Each lesson contains new words, basic sentences for each of the new words, revisionary sentences, a second section of new material and a situational conversation. The book's lessons are intended to be used with recorded versions of the Irish words and sentences they contain. The current publications, unlike earlier ones, come with the recordings.

It is available as three books, Part One, Part Two and Part Three.

==Methodology==
- The lessons are each intended to be a day's work.
- The student listens to the first part of the recording, dealing with new material, two or three times.
- On the second and subsequent times, the student repeats the Irish words aloud while reading the English equivalents.

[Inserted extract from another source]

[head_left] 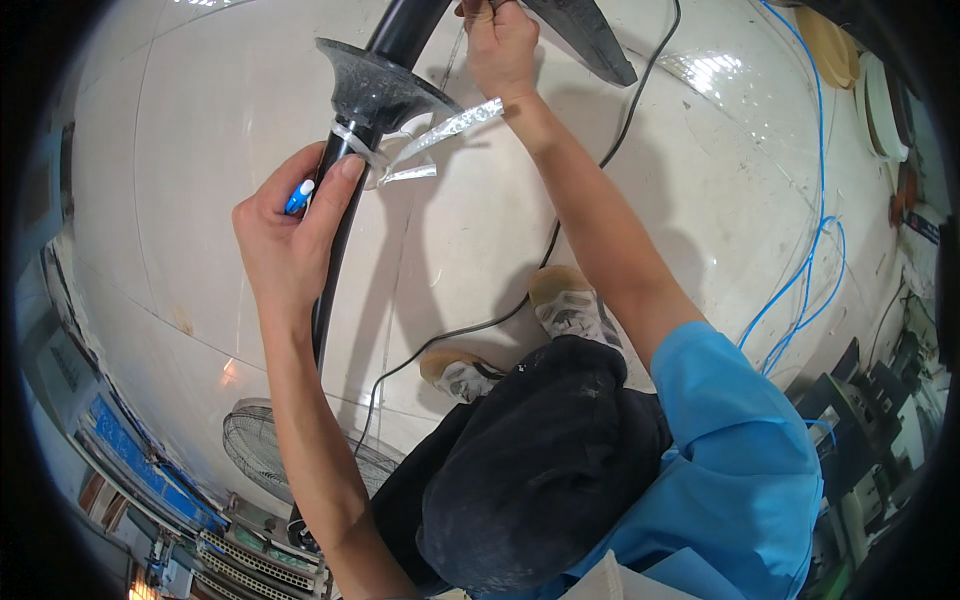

- The student should then be able to understand the six basic sentences when heard for the first time.
- After listening to and repeating aloud the basic sentences the student should be able to reproduce them using only the stimulus provided by the cartoons.
- The revisionary sentences are then treated in a similar manner.
- The same approach is then taken with the second section of new material, and after that the situational conversation.
- Once the student can reproduce the Irish version of the conversation while glancing only at the English version for assistance they have mastered the lesson.
- Each day's work begins with an attempt to reproduce the previous day's situational conversation in the same way. If needed the recording can be played once or twice to aid recollection.